▶ Work item: A single number is the answer here: how many lines of the entries contain "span"?

** Opening Exercise input block **

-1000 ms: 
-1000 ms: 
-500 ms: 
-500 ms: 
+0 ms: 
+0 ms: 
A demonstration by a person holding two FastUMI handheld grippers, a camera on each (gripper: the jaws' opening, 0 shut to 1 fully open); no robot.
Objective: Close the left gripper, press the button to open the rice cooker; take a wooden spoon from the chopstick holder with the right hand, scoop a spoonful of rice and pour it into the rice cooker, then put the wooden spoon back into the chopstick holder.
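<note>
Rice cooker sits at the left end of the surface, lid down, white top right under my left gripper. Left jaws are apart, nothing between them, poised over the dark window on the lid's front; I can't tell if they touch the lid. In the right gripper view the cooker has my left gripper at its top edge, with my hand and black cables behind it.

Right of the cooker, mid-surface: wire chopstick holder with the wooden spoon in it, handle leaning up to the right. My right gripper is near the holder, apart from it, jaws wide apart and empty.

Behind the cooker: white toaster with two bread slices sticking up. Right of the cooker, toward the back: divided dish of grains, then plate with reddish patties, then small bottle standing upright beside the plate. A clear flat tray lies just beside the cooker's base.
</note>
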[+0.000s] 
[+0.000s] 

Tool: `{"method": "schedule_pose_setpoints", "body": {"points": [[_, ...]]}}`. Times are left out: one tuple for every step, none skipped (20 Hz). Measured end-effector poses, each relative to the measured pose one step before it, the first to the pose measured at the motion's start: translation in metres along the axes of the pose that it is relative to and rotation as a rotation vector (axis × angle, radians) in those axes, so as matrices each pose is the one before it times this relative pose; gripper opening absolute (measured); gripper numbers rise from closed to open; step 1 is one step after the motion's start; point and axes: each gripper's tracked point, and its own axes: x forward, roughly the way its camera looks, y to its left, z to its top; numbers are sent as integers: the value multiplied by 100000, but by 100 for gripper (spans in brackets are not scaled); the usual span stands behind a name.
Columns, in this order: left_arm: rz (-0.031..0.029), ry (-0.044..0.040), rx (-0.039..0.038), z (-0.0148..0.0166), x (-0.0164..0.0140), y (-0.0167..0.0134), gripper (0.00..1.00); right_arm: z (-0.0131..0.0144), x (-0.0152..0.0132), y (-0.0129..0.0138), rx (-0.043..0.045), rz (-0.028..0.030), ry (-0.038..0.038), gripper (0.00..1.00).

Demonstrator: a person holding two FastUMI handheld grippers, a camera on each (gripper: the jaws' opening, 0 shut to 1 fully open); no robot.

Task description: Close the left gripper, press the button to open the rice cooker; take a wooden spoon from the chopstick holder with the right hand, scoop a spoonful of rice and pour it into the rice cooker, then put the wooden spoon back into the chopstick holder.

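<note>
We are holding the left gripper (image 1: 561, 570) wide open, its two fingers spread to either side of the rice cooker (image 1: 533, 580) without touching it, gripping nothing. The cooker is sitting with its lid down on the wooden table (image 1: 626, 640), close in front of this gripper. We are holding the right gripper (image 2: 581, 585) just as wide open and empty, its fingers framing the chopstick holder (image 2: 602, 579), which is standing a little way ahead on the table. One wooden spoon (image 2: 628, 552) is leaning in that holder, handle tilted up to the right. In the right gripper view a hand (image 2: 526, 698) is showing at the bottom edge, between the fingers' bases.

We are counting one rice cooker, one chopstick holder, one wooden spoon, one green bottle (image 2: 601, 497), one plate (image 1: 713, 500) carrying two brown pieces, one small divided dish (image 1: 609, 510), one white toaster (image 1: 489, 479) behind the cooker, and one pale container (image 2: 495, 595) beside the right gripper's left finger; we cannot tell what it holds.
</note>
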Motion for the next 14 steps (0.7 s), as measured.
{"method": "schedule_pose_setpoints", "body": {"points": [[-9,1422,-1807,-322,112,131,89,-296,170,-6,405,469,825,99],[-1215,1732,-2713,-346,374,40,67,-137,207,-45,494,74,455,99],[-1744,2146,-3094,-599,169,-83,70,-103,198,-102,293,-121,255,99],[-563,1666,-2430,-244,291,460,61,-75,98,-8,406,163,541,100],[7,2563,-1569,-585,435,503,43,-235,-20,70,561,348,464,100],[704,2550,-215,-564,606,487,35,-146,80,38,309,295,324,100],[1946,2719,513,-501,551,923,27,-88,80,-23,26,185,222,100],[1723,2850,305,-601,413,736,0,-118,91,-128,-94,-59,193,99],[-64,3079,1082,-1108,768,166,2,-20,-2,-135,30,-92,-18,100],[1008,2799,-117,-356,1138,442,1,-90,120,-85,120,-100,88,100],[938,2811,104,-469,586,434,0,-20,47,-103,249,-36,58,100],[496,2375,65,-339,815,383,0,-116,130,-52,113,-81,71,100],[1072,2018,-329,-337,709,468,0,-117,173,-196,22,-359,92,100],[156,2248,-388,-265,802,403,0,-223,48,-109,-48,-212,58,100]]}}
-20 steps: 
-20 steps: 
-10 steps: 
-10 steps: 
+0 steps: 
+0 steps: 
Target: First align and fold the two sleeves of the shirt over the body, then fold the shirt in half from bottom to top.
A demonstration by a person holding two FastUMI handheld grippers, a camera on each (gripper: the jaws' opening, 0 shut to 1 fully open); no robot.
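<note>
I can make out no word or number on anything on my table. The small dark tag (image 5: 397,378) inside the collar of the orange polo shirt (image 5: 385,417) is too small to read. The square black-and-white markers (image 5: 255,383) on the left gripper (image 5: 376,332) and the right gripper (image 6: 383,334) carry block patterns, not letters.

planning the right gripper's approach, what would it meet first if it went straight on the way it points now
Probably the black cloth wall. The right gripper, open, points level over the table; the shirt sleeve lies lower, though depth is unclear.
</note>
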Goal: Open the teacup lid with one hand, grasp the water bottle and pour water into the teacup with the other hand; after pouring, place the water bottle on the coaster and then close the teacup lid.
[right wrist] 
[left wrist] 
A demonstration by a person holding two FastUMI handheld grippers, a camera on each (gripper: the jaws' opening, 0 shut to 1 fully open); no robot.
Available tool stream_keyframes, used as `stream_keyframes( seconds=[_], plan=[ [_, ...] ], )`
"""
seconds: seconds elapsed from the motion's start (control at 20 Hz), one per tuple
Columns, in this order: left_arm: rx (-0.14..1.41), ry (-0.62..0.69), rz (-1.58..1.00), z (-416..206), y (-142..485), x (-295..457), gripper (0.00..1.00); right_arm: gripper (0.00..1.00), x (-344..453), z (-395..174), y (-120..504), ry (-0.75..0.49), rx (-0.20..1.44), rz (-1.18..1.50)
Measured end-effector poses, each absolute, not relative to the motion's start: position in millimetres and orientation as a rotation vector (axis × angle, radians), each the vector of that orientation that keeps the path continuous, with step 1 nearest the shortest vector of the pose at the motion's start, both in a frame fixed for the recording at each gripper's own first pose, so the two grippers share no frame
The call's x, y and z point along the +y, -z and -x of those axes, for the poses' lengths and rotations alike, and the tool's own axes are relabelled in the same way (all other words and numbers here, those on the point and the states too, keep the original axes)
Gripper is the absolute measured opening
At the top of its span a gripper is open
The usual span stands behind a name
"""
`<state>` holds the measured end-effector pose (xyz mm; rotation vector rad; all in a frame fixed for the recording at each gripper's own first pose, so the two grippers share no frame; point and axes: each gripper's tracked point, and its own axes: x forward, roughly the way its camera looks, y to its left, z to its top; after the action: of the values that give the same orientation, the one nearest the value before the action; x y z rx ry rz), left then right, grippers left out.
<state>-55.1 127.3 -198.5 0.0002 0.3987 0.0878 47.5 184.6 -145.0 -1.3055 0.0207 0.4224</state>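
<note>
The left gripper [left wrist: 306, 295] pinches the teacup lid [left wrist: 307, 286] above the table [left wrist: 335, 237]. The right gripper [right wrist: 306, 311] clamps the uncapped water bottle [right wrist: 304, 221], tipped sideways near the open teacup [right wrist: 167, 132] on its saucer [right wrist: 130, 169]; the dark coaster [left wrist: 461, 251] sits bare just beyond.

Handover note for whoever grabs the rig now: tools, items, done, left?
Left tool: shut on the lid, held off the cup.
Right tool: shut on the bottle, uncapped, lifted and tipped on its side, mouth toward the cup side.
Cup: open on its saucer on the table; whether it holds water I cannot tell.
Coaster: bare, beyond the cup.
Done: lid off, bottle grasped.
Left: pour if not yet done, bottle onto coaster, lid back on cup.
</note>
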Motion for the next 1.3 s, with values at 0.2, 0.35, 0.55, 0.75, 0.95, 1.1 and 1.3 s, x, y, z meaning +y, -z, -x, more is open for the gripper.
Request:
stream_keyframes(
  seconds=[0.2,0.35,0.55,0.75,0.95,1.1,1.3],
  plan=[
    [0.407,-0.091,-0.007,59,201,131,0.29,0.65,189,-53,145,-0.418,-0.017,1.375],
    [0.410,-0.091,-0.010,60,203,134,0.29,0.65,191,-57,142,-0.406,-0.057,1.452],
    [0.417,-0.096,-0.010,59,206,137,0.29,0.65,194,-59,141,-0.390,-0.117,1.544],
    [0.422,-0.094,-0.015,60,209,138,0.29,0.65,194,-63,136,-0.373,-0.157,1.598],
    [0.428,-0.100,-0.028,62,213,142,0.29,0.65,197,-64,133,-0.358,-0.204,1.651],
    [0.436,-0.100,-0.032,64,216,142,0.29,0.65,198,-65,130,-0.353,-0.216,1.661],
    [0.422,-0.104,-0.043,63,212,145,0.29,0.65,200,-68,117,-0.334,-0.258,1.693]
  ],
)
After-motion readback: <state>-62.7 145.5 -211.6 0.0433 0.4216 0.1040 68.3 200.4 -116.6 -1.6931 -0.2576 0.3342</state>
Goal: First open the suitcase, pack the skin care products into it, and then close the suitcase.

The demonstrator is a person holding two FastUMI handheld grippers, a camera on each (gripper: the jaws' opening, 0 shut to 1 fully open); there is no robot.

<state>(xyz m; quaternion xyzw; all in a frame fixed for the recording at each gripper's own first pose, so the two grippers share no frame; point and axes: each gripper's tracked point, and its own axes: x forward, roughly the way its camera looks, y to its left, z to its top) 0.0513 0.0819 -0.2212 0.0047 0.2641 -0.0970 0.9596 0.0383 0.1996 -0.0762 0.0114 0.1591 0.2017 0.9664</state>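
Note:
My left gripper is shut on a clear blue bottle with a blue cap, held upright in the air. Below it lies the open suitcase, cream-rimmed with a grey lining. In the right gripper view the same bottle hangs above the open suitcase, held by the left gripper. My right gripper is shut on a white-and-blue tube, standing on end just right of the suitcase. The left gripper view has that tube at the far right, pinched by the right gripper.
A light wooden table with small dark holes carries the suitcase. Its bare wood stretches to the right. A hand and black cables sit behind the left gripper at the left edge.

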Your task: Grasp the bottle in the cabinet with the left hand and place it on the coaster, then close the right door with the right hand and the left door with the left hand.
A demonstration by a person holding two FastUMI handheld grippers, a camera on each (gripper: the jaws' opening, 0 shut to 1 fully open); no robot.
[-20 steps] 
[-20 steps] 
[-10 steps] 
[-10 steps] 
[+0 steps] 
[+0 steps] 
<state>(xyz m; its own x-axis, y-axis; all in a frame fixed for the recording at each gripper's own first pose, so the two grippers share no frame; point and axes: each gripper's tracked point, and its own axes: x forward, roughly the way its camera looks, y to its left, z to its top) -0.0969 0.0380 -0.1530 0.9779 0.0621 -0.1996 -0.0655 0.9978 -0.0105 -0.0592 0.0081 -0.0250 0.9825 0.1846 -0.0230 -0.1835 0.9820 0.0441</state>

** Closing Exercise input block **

▶ Result for this task: 3